Thursday, August 23, 2018
Reimagining the Armor of God
I remember driving down the highway in Honduras and stopping at a routine police checkpoint where a man holding a machine gun eyed our van. We were on a church trip and had no reason to fear, yet the sight of a weapon appropriate for a military-style assault awakened some panic within me. Maybe that was its intent.
The NFL has changed its rules yet again to try to minimize head injuries. It has made it illegal for any player, including the one with the ball, to lead contact with an opposing player by using any part of the helmet except the face mask. It used to be that you couldn't "spear" a player with the crown of your helmet or use your helmet to hit a defenseless player. Given that rugby players typically wear either no helmet at all or a soft-shell layer of padding, it makes me wonder whether the helmet itself is the problem. Perhaps football players would self-select what kind of hits they dish out if they went back to the leather caps they wore until 1950.
I remember listening to an NPR interview of a retired police chief who described what he had learned during a violent protest in his town. Being interviewed after the violence in Ferguson, MO, he recalled how in another city, when he anticipated violence from the crowd, he ordered that his officers were to wear full riot gear and be supported by mounted police, and the crowd became violent. In his opinion, the crowd responded to the military-style gear with increased violence. Learning from the mistake, the next time there was a potentially violent protest, he ordered that his police would wear usual uniforms and leave the horses at home, and nothing terrible happened. People, he said, react to what they see and feel around them.
In Ephesians 6, when the author urges his readers to "put on the whole armor of God," he invites them to get prepared for battle--a spiritual battle with the forces of evil. They are to equip themselves with the "belt of truth...breastplate of righteousness...shield of faith...the helmet of salvation, and the sword of the Spirit." This is hardly the single tunic, no bag, and no money with which Jesus sent his disciples out into the world. Sure, they were to be "wise as serpents," but they were also to be as "harmless as doves." It's hard to be harmless when you're wearing full military armor. That's like arguing that open-carry laws are about keeping people safe. That's true in theory, but that theory depends on the threat of deadly force.
How can we reclaim the image of the armor of God? Maybe we can't. Maybe in this weaponized, NRA-influenced, gun-obsessed culture in which we live we just have to put it aside and say that the author didn't know what he was talking about. But that's not usually my approach to scripture. I want to take this image and turn it, to use Janet Martin Soskice's phrase, until it is robbed of its violent foundation, and I look to two parts of Sunday's reading to attempt that.
First, I look to the author's emphasis on spiritual warfare as distinct from physical warfare: "For our struggle is not against enemies of blood and flesh, but against the rulers, against the authorities, against the cosmic powers of this present darkness, against the spiritual forces of evil in the heavenly places." In Christian theology, the "rulers" or "powers" always represent not only the people opposed to God's salvific work in the world but the spiritual evil that they represent.
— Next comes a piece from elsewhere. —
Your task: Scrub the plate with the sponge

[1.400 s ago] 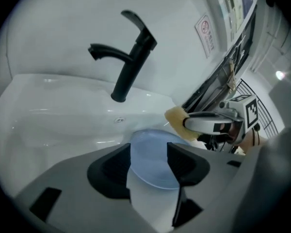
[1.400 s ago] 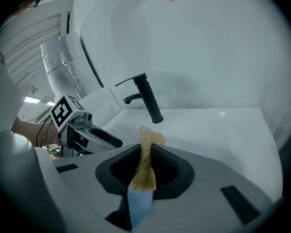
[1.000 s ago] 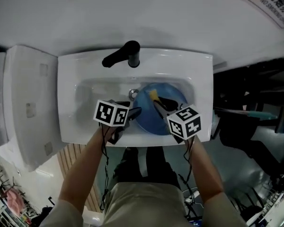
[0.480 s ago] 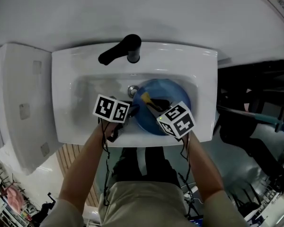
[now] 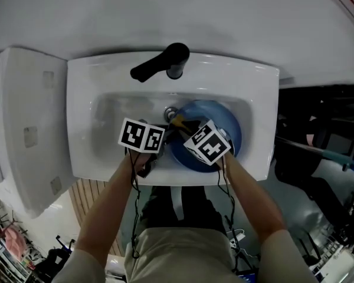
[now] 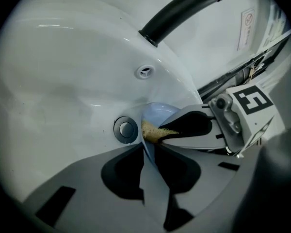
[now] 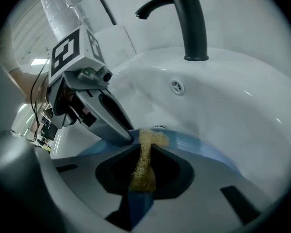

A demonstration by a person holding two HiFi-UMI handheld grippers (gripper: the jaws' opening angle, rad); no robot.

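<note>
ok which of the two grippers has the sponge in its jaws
The right gripper: its jaws are shut on the yellow sponge. The left gripper holds no sponge; its jaws have just been closing on the rim of the blue plate.

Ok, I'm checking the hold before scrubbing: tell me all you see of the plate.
Round blue plate, smooth, sits in the white sink beside the drain. The left gripper, its jaws just now closing, pinches its left rim; the right gripper holds a yellow sponge against it.

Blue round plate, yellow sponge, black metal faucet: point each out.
Blue round plate (image 5: 232, 130), head view, right side.
Yellow sponge (image 7: 141, 166), right gripper view, pinched middle.
Black metal faucet (image 5: 156, 65), head view, spout.
</note>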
You don't need a sword or a gun or a helmet to do battle with them. Instead you need truth, righteousness, the gospel of peace, faith, salvation, and word of God. Those are the real focus of the author's armor image. We put on truth as fully, clearly, and tangibly as if it were a belt around our waist.
Second, I look to the end of the reading, when the author, presumably Paul, asks his readers to pray for him "that when [he] speak[s], a message may be given to [him] to make known with boldness the mystery of the gospel, for which [he is] an ambassador in chains." In chains! Willingly accepting his imprisonment and the death that awaits him in Rome. He is not asking for physical rescue but spiritual sustenance to do the work of proclaiming the gospel. This is power in weakness. This is not physical armament but the yielding of self-defense and the embrace of spiritual defense. Whether we can hear it or not, the author did not intend physical violence to be the path of discipleship, and it is the preacher's job to reverse that trend.
I'm not planning to preach on Ephesians 6, but, if I were, I would be looking for a way to engage the surprise contained in these verses. On the surface they are about preparing for battle, but, at their core, they cannot be about physical protection--only spiritual. Maybe that sounds like going out into battle completely naked. Maybe it's the film Hacksaw Ridge. Whatever it is, it's risky--just like the gospel.